Interestingly, I think many parents don't raise their children particularly well on a number of different fronts; however, tell them schools intend to teach tolerance toward homosexuality, and watch them wake up and stand up for what they fundamentally believe is their role in the family unit.

This is a tough one, RG. I understand and accept everything you've written on this matter (as I would), but the environment at home will need to change before schools, and teachers, can take on the role of engendering a greater degree of acceptance in classrooms.
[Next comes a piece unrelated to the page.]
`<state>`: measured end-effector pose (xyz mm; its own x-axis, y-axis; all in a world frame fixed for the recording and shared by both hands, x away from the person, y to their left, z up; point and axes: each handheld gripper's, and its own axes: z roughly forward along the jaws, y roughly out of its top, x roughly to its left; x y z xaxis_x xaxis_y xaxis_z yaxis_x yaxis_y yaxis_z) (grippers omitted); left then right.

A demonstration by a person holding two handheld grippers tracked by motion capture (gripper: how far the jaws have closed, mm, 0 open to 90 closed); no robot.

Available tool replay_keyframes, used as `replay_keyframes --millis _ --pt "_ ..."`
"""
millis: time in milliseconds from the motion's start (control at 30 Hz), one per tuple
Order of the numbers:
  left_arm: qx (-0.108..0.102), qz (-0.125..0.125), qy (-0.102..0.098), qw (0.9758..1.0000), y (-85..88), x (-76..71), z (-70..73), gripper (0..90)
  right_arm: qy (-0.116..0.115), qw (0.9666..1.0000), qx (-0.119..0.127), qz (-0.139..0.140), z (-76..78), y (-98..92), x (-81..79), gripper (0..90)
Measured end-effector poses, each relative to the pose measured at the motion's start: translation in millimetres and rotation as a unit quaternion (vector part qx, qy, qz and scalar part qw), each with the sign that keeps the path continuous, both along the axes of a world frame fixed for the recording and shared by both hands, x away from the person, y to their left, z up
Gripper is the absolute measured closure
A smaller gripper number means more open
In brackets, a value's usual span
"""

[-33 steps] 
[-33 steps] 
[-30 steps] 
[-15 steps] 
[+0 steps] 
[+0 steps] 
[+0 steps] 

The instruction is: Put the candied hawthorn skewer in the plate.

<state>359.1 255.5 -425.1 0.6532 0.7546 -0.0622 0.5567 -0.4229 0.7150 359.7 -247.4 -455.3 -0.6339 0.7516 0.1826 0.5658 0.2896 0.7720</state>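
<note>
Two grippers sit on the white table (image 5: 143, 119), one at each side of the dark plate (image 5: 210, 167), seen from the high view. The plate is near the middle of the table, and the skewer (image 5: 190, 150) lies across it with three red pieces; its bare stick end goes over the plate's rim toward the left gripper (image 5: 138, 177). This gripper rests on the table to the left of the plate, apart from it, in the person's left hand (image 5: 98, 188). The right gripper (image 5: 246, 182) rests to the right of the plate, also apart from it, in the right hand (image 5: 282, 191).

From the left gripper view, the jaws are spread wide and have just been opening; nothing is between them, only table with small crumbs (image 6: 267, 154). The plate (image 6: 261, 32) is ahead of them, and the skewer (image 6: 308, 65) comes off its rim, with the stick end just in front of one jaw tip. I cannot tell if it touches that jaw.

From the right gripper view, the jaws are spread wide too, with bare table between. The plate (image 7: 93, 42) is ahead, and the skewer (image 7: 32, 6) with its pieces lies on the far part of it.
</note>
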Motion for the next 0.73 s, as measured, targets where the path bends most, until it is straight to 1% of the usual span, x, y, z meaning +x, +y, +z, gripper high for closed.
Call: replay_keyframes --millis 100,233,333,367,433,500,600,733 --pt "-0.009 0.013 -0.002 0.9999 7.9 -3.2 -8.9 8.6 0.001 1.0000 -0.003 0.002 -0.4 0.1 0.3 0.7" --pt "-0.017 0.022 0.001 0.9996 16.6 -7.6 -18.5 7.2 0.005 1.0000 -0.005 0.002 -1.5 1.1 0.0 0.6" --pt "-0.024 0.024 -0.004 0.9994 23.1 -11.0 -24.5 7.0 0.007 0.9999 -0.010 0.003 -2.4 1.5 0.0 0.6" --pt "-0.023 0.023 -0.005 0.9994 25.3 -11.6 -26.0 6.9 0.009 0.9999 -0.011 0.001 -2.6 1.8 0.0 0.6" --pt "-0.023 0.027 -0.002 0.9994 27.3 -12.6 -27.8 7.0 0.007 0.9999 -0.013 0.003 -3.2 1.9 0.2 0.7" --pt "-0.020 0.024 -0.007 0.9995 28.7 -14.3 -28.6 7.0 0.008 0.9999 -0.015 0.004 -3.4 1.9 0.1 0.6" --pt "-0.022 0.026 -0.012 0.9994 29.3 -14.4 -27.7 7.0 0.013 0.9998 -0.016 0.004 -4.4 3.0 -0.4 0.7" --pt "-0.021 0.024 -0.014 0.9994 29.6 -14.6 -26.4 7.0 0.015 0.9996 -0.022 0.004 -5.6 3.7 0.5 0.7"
But, in the end, none of that should stop the schools from trying. (Can I also add the school system is overburdened as it is. Should it really be the school's responsibility to teach tolerance and acceptance of differences between people, including homosexuality?) I'm just asking...)

Aging Gayly said...

Hi Rick,
Schools have to teach this every day. It is not an extra. When kids come in after recess and after lunch complaining about putdowns, the issues must be dealt with. Students don't learn unless these supposed distractions are acknowledged.

Using a wide range of literature can be part of a proactive approach to support learners. Fictional characters can be safe starters to meaningful discussions.

Some parents will fault schools. Some other people will fault families. I'm not into the whole chicken and egg thing. It's the kids that matter. We may not always reach the bully in a way to change behavior but non-familial adults can provide ways to acknowledge and validate children who feel like outcasts.

To shift all expectation and responsibility on any one entity or group is unfair, but each reasonable adult must do what he or she can. Otherwise, he or she is complicit in allowing bullying problems to continue.